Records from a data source
......

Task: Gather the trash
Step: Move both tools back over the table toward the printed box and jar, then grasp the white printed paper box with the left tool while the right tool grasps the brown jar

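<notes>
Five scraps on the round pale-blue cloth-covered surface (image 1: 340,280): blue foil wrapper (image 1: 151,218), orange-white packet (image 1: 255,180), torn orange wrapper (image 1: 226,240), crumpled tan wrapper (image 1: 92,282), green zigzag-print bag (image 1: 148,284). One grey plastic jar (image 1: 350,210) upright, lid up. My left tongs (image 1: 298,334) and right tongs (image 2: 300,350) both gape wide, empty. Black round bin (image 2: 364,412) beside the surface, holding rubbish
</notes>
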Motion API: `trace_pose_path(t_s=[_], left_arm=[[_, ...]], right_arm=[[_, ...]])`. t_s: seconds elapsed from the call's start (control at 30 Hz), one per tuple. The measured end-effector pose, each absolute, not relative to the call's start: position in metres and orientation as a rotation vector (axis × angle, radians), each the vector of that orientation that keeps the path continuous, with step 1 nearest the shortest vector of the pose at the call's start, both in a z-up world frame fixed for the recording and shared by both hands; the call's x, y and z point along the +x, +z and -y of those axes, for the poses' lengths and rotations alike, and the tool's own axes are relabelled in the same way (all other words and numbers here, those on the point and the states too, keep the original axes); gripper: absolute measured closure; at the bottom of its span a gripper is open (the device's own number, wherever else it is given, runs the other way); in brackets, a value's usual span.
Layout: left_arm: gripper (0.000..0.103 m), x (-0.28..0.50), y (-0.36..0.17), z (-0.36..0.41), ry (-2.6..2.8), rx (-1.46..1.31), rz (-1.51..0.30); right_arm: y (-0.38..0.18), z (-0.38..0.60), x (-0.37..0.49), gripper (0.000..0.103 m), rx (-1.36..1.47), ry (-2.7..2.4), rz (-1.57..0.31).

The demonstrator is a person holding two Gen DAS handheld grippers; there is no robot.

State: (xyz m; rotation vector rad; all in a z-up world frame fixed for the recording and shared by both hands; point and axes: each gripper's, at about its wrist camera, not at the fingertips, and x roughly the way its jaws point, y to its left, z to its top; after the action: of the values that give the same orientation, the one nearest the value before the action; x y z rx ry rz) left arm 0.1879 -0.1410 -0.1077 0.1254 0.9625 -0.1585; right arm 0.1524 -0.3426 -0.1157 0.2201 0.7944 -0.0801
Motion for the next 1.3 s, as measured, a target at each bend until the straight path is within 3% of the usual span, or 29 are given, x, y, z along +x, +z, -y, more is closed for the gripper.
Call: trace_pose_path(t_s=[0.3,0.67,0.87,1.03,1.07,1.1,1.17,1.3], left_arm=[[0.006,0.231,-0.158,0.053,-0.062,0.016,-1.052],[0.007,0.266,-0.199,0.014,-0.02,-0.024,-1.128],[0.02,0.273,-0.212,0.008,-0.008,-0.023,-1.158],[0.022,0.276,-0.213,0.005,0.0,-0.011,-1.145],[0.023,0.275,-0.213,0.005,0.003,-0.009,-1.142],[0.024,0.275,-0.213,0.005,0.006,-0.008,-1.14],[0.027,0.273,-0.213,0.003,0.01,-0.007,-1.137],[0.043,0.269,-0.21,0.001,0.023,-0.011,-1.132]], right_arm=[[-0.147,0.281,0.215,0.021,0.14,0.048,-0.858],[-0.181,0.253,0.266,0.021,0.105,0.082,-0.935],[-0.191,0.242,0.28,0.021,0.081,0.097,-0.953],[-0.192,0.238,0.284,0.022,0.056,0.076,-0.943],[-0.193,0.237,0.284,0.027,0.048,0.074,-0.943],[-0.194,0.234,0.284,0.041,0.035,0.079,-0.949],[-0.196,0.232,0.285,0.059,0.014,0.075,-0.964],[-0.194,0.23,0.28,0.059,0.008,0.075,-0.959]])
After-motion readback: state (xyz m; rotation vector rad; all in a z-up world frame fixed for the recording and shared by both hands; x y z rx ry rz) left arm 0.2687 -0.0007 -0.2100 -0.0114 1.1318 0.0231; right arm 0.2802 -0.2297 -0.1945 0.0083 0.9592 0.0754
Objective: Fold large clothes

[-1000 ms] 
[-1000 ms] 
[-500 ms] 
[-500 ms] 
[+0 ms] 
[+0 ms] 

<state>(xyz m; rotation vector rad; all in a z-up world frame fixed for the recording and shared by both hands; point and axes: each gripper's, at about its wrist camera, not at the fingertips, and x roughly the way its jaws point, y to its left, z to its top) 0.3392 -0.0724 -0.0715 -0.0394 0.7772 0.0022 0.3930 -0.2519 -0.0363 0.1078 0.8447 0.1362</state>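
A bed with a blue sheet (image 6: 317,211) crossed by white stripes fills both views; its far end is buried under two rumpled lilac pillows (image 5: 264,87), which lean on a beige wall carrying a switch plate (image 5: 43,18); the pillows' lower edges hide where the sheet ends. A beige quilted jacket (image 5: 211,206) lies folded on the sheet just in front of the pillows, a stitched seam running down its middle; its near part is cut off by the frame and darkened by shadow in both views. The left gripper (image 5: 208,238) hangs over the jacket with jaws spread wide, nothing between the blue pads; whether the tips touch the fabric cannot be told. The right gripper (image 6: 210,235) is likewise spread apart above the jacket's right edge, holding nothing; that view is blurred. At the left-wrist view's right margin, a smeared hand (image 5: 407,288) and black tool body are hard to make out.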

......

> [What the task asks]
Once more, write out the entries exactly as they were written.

> [Finished task]
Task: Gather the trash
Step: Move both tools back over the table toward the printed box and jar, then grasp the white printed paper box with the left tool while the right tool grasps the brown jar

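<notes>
Five scraps on the round pale-blue cloth-covered surface (image 1: 340,280): blue foil wrapper (image 1: 151,218), orange-white packet (image 1: 255,180), torn orange wrapper (image 1: 226,240), crumpled tan wrapper (image 1: 92,282), green zigzag-print bag (image 1: 148,284). One grey plastic jar (image 1: 350,210) upright, lid up. My left tongs (image 1: 298,334) and right tongs (image 2: 300,350) both gape wide, empty. Black round bin (image 2: 364,412) beside the surface, holding rubbish
</notes>
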Motion API: `trace_pose_path(t_s=[_], left_arm=[[_, ...]], right_arm=[[_, ...]])`. t_s: seconds elapsed from the call's start (control at 30 Hz), one per tuple. The measured end-effector pose, each absolute, not relative to the call's start: position in metres and orientation as a rotation vector (axis × angle, radians), each the vector of that orientation that keeps the path continuous, with step 1 nearest the shortest vector of the pose at the call's start, both in a z-up world frame fixed for the recording and shared by both hands; the call's x, y and z point along the +x, +z and -y of those axes, for the poses' lengths and rotations alike, and the tool's own axes are relabelled in the same way (all other words and numbers here, those on the point and the states too, keep the original axes); gripper: absolute measured closure; at the bottom of its span a gripper is open (the device's own number, wherever else it is given, runs the other way); in brackets, a value's usual span.
Layout: left_arm: gripper (0.000..0.103 m), x (-0.28..0.50), y (-0.36..0.17), z (-0.36..0.41), ry (-2.6..2.8), rx (-1.46..1.31), rz (-1.51..0.30); right_arm: y (-0.38..0.18), z (-0.38..0.60), x (-0.37..0.49), gripper (0.000..0.103 m), rx (-1.36..1.47), ry (-2.7..2.4), rz (-1.57..0.31).

The demonstrator is a person holding two Gen DAS handheld grippers; there is no robot.

State: (xyz m; rotation vector rad; all in a z-up world frame fixed for the recording and shared by both hands; point and axes: each gripper's, at about its wrist camera, not at the fingertips, and x roughly the way its jaws point, y to its left, z to its top; after the action: of the values that give the same orientation, the one nearest the value before the action; x y z rx ry rz) left arm 0.1879 -0.1410 -0.1077 0.1254 0.9625 -0.1585; right arm 0.1524 -0.3426 -0.1157 0.2201 0.7944 -0.0801
Motion for the next 1.3 s, as measured, a target at each bend until the straight path is within 3% of the usual span, or 29 are given, x, y, z along +x, +z, -y, more is closed for the gripper.
Call: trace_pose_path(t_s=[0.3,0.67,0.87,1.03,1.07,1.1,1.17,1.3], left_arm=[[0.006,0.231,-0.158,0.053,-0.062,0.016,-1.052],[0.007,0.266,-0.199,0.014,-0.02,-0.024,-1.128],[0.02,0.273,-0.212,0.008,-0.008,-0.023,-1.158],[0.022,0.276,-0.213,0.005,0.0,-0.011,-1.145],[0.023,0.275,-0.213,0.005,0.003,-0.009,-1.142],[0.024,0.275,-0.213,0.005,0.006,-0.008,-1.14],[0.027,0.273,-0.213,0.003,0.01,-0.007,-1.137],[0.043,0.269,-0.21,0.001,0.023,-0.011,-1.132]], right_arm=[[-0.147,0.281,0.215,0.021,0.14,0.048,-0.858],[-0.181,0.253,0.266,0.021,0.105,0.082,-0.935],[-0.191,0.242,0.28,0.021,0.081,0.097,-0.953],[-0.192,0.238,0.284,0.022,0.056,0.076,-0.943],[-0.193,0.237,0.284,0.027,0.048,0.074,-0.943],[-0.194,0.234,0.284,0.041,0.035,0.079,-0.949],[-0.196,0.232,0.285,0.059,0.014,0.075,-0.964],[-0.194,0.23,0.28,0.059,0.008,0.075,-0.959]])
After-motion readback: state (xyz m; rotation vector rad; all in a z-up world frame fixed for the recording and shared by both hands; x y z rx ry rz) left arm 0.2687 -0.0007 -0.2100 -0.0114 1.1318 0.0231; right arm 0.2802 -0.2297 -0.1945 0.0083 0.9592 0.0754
Objective: Fold large clothes

[-1000 ms] 
[-1000 ms] 
[-500 ms] 
[-500 ms] 
[+0 ms] 
[+0 ms] 

<state>(xyz m; rotation vector rad; all in a z-up world frame fixed for the recording and shared by both hands; point and axes: each gripper's, at about its wrist camera, not at the fingertips, and x roughly the way its jaws point, y to its left, z to its top) 0.3392 -0.0724 -0.0715 -0.0394 0.7772 0.0022 0.3930 -0.2519 -0.0363 0.1078 0.8447 0.1362</state>
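A bed with a blue sheet (image 6: 317,211) crossed by white stripes fills both views; its far end is buried under two rumpled lilac pillows (image 5: 264,87), which lean on a beige wall carrying a switch plate (image 5: 43,18); the pillows' lower edges hide where the sheet ends. A beige quilted jacket (image 5: 211,206) lies folded on the sheet just in front of the pillows, a stitched seam running down its middle; its near part is cut off by the frame and darkened by shadow in both views. The left gripper (image 5: 208,238) hangs over the jacket with jaws spread wide, nothing between the blue pads; whether the tips touch the fabric cannot be told. The right gripper (image 6: 210,235) is likewise spread apart above the jacket's right edge, holding nothing; that view is blurred. At the left-wrist view's right margin, a smeared hand (image 5: 407,288) and black tool body are hard to make out.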

Work on this exercise is now finished.